Model deployment not found or authorization failed.

No

405

MethodNotAllowed

Method not allowed.

No

411

LengthRequired

Missing content length header.

No

413

PayloadTooLarge

The payload size limit is 10 MB.

No

429

TooManyRequests

Too Many Requests.

LB bandwidth limit exceeded

Consider increasing the provisioned load balancer bandwidth to avoid these errors by editing the model deployment.

Tenancy request-rate limit exceeded

Maximum number of requests per second per tenancy is set to 150.

If you're consistently receiving error messages after increasing the LB bandwidth, use the OCI Console to submit a support ticket for the tenancy. Include the following details in the ticket.

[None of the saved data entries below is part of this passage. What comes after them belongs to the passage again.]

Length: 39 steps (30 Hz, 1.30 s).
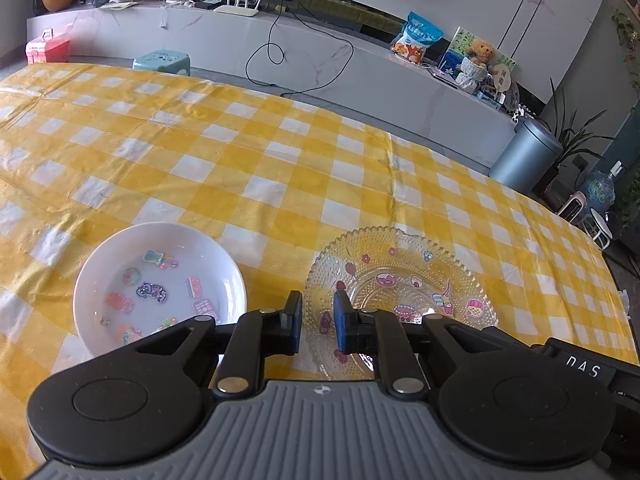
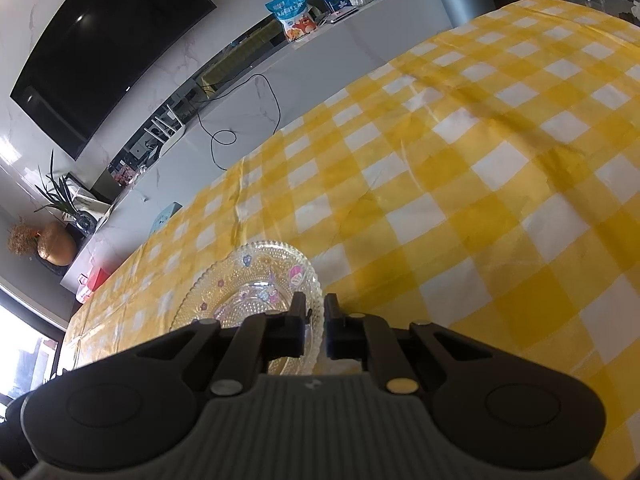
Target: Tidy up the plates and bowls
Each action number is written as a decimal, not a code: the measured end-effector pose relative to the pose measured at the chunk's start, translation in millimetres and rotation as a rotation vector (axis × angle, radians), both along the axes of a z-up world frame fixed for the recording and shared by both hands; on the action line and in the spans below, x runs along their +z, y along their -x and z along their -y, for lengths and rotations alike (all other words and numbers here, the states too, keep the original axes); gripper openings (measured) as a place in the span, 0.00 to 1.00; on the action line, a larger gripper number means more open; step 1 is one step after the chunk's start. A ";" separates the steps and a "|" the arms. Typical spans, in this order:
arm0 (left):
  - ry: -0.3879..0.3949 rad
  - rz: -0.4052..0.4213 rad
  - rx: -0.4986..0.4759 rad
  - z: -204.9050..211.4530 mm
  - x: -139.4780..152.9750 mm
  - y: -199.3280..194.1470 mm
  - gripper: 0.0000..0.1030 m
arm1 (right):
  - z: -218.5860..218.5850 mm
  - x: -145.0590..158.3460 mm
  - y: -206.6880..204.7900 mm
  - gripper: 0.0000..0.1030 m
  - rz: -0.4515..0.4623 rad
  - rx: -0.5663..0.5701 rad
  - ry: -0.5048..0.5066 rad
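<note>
On the checked desk [image 1: 280,140], the glass plate [image 1: 404,280] lies just ahead of both claws: the right claw [image 2: 314,328] straddles its rim, narrowly parted, while the left claw [image 1: 318,320], empty and slightly open, hovers between plate and white bowl [image 1: 160,284].

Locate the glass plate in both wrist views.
Left wrist: glass plate lies lower centre-right on the yellow check cloth, beside the white bowl, its near rim between the left gripper's fingers.
Right wrist: glass plate lies lower centre-left, its rim between the right gripper's fingers; no bowl in view.
Shared landmark: blue snack bag on the counter.
</note>
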<state>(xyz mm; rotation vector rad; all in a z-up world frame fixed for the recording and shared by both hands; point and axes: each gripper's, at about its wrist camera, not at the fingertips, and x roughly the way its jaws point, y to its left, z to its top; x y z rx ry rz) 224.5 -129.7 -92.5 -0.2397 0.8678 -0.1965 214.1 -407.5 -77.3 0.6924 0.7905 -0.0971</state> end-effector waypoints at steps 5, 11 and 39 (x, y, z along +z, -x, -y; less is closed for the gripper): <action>0.012 0.002 0.006 -4.6 6.7 10.4 0.17 | -1.3 5.2 9.7 0.06 -0.004 0.006 -0.006; 0.021 -0.012 0.010 -12.9 9.9 27.1 0.17 | -4.9 12.3 30.4 0.06 -0.005 0.007 -0.019; 0.078 -0.004 -0.026 -30.7 -7.1 49.0 0.27 | -6.2 2.3 65.4 0.18 0.021 0.021 -0.014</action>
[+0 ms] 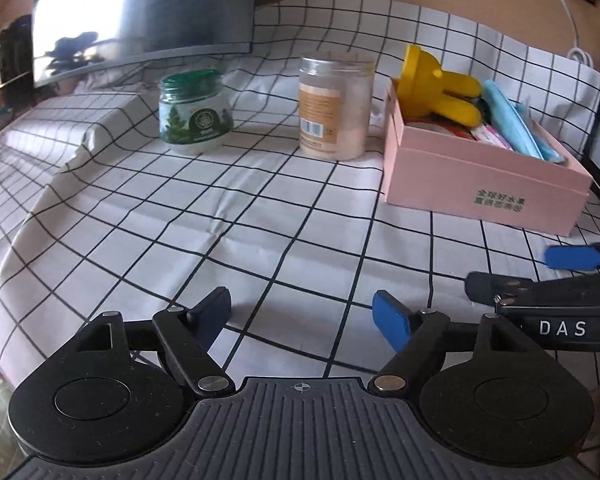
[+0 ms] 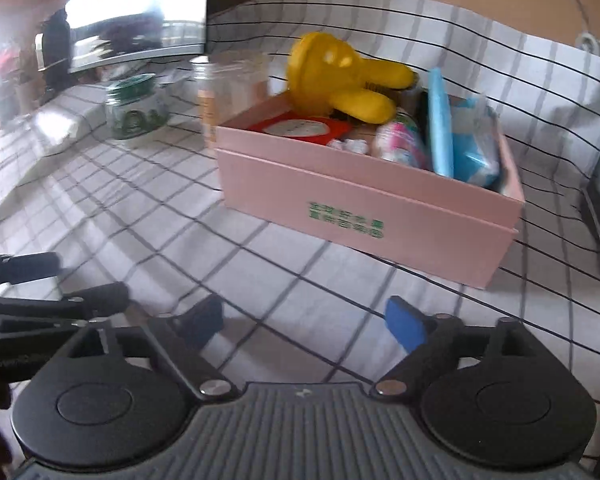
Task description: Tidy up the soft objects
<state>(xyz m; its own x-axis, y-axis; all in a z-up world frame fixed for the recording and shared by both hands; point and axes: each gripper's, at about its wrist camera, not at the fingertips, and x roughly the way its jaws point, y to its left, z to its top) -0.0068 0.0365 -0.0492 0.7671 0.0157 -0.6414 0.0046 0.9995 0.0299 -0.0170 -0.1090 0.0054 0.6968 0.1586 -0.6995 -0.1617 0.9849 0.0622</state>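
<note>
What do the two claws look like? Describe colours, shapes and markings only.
The left claw and the right claw match: black linkage arms with silver pivot pins, two round black discs flanking a ribbed grey centre plate, and blue pads on the fingertips. White letters "DAS" mark the right claw's side in the left wrist view. No sleeves or cables show.

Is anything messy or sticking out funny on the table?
Yes. The yellow toy pokes out of the pink box, tipped on its side well above the rim instead of lying inside. The blue packs also stand up past the rim. Nothing looks spilled, and the two jars stand upright.
</note>
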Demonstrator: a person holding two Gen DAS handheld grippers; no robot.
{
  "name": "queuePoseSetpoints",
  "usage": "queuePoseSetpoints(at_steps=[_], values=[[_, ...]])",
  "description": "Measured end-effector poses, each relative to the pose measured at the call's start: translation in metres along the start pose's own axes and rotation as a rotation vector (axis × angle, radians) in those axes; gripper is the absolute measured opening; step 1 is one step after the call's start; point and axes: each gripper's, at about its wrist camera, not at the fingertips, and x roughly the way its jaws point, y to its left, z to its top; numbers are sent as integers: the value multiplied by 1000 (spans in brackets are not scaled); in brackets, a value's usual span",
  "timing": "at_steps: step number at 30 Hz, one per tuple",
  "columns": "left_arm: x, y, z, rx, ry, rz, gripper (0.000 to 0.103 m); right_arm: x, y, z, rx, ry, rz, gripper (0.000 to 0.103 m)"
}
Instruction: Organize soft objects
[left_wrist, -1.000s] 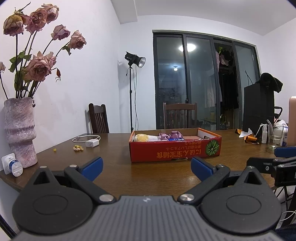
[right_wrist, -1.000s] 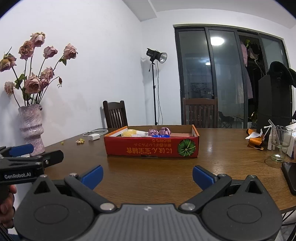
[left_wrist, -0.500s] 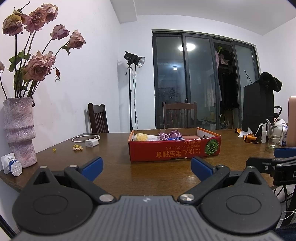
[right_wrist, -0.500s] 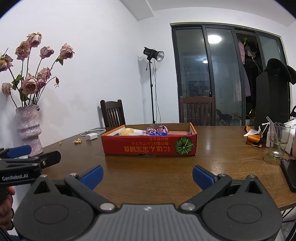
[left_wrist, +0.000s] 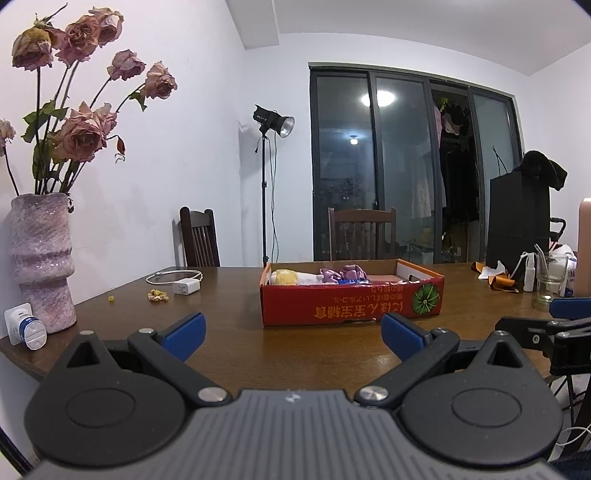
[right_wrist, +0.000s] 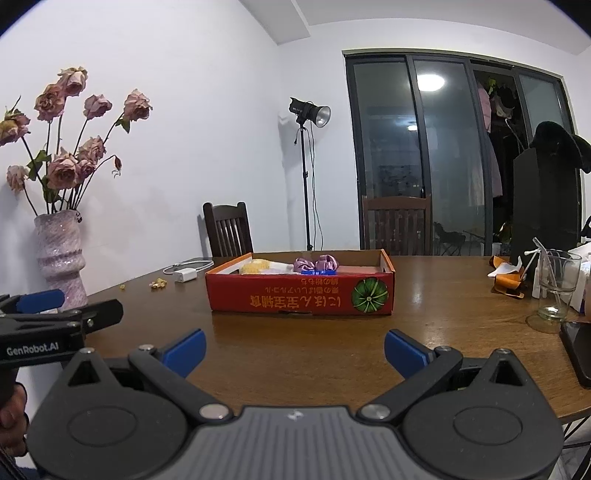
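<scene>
Both tools held low over the near edge of the wooden table (left_wrist: 229, 295). My left gripper (left_wrist: 291, 330) has its blue pads spread wide, nothing between them. My right gripper (right_wrist: 293, 349) is the same: jaws apart, empty.

Red cardboard box (left_wrist: 351, 306) sits mid-table, well ahead of both tools, open-topped, low walls, a green pumpkin printed on its front. Inside, toward its left end: a yellow soft item (left_wrist: 284, 276) lying against something white (left_wrist: 308, 277). Next to that, near the middle, purple fabric scrunchies (left_wrist: 343, 274), bunched together. A small blue object (right_wrist: 318, 272) lies just in front of them at the near wall; I cannot tell what it is. The right part of the box shows only bare floor.

Far right of the table: a clear glass (right_wrist: 557, 288) holding a straw or stick, leaning. Left edge: a pink textured vase (left_wrist: 40, 262) holding dried roses (left_wrist: 79, 134), upright. A white charger with coiled cable (left_wrist: 186, 286) lies between vase and box.
</scene>
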Motion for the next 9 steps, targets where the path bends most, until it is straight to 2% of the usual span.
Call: queuePoseSetpoints(at_steps=[5,9], values=[[-4,-1,1,-6,-29,3,103,-6,3,2,-15,-44,10,103],[-6,-2,2,-3,-40,-6,103,-6,3,3,-14,-48,3,103]])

  • Describe the issue with the error message that occurred, and indicate the new request per second needed for the tenancy.

  • Indicate that it's a minor loss of service.
  • Indicate Analytics & AI and Data Science.

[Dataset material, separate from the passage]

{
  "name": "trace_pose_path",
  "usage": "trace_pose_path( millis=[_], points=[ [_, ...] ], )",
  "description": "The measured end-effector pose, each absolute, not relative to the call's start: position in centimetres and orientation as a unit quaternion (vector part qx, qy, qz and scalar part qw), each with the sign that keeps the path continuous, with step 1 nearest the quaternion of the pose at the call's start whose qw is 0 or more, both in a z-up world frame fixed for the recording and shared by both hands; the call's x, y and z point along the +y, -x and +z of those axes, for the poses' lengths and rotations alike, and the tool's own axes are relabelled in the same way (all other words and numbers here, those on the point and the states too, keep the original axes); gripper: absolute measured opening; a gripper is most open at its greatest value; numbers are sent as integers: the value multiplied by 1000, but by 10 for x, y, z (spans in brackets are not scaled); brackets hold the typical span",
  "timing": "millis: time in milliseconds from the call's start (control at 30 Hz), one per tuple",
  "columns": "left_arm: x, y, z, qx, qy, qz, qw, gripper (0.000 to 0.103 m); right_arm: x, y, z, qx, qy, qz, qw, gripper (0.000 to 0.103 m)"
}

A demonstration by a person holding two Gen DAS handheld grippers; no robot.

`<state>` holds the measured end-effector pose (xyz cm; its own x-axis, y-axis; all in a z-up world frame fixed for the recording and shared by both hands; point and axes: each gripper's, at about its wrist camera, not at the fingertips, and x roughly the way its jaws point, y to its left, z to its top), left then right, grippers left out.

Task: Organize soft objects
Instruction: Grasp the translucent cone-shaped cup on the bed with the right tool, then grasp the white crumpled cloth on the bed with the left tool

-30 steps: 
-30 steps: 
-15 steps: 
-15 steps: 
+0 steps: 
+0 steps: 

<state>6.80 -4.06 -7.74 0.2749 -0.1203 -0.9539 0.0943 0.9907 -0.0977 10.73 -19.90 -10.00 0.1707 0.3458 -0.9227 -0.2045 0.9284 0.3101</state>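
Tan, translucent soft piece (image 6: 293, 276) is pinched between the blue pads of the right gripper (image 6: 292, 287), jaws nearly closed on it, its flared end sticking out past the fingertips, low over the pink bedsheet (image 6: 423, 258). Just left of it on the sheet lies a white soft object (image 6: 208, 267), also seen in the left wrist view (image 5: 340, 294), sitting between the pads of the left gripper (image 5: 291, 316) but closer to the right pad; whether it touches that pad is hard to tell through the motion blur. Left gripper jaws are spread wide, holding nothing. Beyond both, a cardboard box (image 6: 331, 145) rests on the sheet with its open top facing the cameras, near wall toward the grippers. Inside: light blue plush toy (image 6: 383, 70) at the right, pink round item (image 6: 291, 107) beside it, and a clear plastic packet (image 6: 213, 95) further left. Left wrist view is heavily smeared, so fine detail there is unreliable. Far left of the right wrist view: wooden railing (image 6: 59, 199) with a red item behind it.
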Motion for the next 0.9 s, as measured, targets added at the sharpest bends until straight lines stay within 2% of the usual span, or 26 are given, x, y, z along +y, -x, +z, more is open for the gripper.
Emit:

  • Indicate that the issue is creating and managing models.

Yes, with backoff

500

InternalServerError

Internal Server Error.

  • Service Timeout.

    There is a 60 second timeout for the /predict endpoint. This timeout value can't be changed.

  • The score.py file returns an exception.

Yes, with backoff

503

ServiceUnavailable

Model server unavailable.

Yes, with backoff

Model Inference Endpoint (Predict) Request Throttling

Predict endpoint requests might be throttled based on activity and resource consumption over time.

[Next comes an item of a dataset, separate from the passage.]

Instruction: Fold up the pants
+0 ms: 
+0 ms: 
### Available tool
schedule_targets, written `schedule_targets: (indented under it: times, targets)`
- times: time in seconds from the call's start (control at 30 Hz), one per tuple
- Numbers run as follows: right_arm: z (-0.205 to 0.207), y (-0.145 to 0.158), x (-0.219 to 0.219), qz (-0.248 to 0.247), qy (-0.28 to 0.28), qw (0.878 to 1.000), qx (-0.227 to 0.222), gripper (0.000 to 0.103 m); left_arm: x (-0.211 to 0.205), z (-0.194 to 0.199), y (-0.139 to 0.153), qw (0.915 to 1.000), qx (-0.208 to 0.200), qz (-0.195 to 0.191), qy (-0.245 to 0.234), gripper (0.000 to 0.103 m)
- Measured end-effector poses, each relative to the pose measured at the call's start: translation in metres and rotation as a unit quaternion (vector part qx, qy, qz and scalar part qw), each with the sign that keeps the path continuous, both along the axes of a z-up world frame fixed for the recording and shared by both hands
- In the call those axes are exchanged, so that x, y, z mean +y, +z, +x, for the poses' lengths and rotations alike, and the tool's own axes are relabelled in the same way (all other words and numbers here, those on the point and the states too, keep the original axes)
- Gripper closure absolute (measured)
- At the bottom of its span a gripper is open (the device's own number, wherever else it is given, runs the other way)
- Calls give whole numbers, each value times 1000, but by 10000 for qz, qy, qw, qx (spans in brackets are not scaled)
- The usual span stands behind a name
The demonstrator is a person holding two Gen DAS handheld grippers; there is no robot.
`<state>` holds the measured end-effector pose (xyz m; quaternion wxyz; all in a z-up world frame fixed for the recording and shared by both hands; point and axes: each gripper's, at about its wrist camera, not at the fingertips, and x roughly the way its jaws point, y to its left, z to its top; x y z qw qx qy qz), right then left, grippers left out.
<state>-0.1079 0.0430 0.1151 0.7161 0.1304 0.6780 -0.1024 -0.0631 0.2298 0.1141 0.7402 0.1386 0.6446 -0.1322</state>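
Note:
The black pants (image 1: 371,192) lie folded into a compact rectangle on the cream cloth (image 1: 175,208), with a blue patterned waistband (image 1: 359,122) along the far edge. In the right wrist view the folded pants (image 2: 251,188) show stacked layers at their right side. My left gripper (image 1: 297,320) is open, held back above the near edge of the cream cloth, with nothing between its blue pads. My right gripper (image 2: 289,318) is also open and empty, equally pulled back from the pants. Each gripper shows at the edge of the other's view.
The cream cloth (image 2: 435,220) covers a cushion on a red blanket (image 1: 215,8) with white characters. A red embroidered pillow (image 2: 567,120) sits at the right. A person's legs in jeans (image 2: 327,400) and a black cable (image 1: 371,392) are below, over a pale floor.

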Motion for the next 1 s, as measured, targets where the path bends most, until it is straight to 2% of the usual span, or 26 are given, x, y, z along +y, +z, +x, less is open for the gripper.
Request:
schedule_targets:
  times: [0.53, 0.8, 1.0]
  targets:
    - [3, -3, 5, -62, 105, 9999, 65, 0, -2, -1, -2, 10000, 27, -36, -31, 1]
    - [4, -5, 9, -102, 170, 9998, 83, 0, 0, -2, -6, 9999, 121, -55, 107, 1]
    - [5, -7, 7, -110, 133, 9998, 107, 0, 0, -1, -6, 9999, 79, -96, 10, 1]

This is to maintain high availability and fair use of resources by protecting model serving application servers from being overwhelmed by too many requests, and prevent denial-of-service attacks. If you make too many requests too quickly, you might see some succeed while others fail. When a request fails because of throttling, the service returns response code 429 with one of the following error codes and description:

 { "code": "TooManyRequests", "message": "Tenancy request-rate limit exceeded. 
Please use the OCI Console to submit a support ticket for your tenancy to increase the RPS."} 

Or

 { "code": "TooManyRequests", "message": "LB bandwidth limit exceeded. 
Consider increasing the provisioned load balancer bandwidth to avoid these errors." } 

Invoking with the OCI Python SDK

This example code is a reference to help you invoke your model deployment:

import requests
import oci
from oci.signer import Signer
import json
 
# model deployment endpoint. Here we assume that the notebook region is the same as the region where the model deployment occurs.
# Alternatively you can also go in the details page of your model deployment in the OCI console. Under "Invoke Your Model", you will find the HTTP endpoint
# of your model.
endpoint = <your-model-deployment-uri>
# your payload:
input_data = <your-json-payload-str>
 
if using_rps: # using resource principal:    
    auth = oci.auth.signers.get_resource_principals_signer()
else: # using config + key:
    config = oci.config.from_file("~/.oci/config") # replace with the location of your oci config file
    auth = Signer(
        tenancy=config['tenancy'],
        user=config['user'],
        fingerprint=config['fingerprint'],
        private_key_file_location=config['key_file'],
        pass_phrase=config['pass_phrase'])
 
# post request to model endpoint:
response = requests.post(endpoint, json=input_data, auth=auth)
 
# Check the response status. Success should be an HTTP 200 status code
assert response.status_code == 200, "Request made to the model predict endpoint was unsuccessful"
 
# print the model predictions. Assuming the model returns a JSON object.
print(json.loads(response.content)) 

Invoking with the OCI CLI

Use a model deployment in the CLI by invoking it.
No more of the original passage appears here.